A troll of the internet to find how people will spend the extra time found that catching up on sleep was the top choice. Spending more time in bed on Sunday morning or having an afternoon nap is understandable for a sleep-deprived population. During the hectic years when I balanced a career and motherhood, this was always a personal top choice.
Spending more time with family was the next most popular choice. Many young parents feel guilty about constant rushing during the week — for their work, for commuting, and for children’s extracurricular activities. An extra hour on the weekend gives an opportunity to plan a child-oriented activity. Using the extra hour for a special time with partner or spouse was also a leading choice.
Many suggestions related to indulging in a leisurely breakfast or cooking a special meal. Preparing and sharing food with family means spending quality time together. It is commonly believed that food is the heart of every family occasion. Putting together a meal for yourself, friends and family is a gesture of kindness and a method of spending meaningful time with people who matter in life.

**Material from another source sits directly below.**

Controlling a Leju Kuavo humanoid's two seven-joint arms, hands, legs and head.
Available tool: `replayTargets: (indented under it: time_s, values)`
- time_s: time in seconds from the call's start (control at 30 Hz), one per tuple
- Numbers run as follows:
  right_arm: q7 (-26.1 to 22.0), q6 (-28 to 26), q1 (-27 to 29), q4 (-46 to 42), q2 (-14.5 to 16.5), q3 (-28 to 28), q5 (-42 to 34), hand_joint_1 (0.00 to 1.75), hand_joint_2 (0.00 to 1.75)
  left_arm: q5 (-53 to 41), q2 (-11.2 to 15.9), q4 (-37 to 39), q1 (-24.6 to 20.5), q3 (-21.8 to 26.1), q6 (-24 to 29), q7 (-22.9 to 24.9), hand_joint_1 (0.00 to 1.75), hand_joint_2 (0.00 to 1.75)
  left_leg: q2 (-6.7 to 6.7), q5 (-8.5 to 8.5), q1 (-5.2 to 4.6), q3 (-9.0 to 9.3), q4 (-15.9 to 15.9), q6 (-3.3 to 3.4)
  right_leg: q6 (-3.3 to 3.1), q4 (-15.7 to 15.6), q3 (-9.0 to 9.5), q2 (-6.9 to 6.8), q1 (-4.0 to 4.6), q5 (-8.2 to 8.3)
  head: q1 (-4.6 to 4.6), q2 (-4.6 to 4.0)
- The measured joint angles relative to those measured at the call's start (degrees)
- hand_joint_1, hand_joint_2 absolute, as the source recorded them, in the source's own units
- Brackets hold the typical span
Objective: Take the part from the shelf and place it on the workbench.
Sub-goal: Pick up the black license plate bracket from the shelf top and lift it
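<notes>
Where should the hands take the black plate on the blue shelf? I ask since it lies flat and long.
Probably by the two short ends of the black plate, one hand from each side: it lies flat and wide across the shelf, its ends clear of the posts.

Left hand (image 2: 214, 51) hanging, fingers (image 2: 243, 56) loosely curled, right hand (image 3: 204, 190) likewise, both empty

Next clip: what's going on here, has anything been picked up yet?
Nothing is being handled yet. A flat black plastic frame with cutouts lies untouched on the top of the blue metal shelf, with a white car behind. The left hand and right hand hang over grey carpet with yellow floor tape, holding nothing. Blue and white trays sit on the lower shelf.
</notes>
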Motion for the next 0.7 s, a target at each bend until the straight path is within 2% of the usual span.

A more personal use of the extra hour involved some form of self-pampering or relaxation. Pure indulgences such as having a manicure and/or pedicure, reading a popular magazine, or eating quality chocolate accompanied with strong coffee are ideas for doing something special for yourself.
Sadly, using the extra time for something that’s pure fun ranked below going to the gym or exercising. Too often in our busy lives, we forget that play or goofing off or simply wasting time is a legitimate way of clearing the mind and caring for ourselves. Goofing off should not be dismissed as it can relieve stress and improve creativity.
For those who want a productive and concrete way to use the extra hour, there were suggestions for mundane tasks that can be finished in an hour. Ideas included sorting out the cupboard under the kitchen sink, cleaning the fridge, or tidying the hall closet to make room for winter coats and boots. De-cluttering the email inbox with mass deletions was an idea I liked for the payoff of better organization — at least briefly!
In my experience, after the weekend, the ‘extra’ time gets absorbed in the busyness of a typical day. I’ve had success with readjusting wake up time. Because my body clock usually wakes between 7 and 7:30 am, I try to stay with this natural wake up time and keep my body from re-adjusting.
This simple strategy means getting up between 6 and 6:30 am after the time change to keep an extra hour in the day. Unfortunately, after a few days, the body clock re-adjusts, perhaps because of the pattern of daylight or because 6 am feels too early. This year I’ll try to keep the extra hour by going to bed earlier and reminding myself of how I’ll productively the time. Hopefully I’ll keep the precious extra time — at least for a week or two!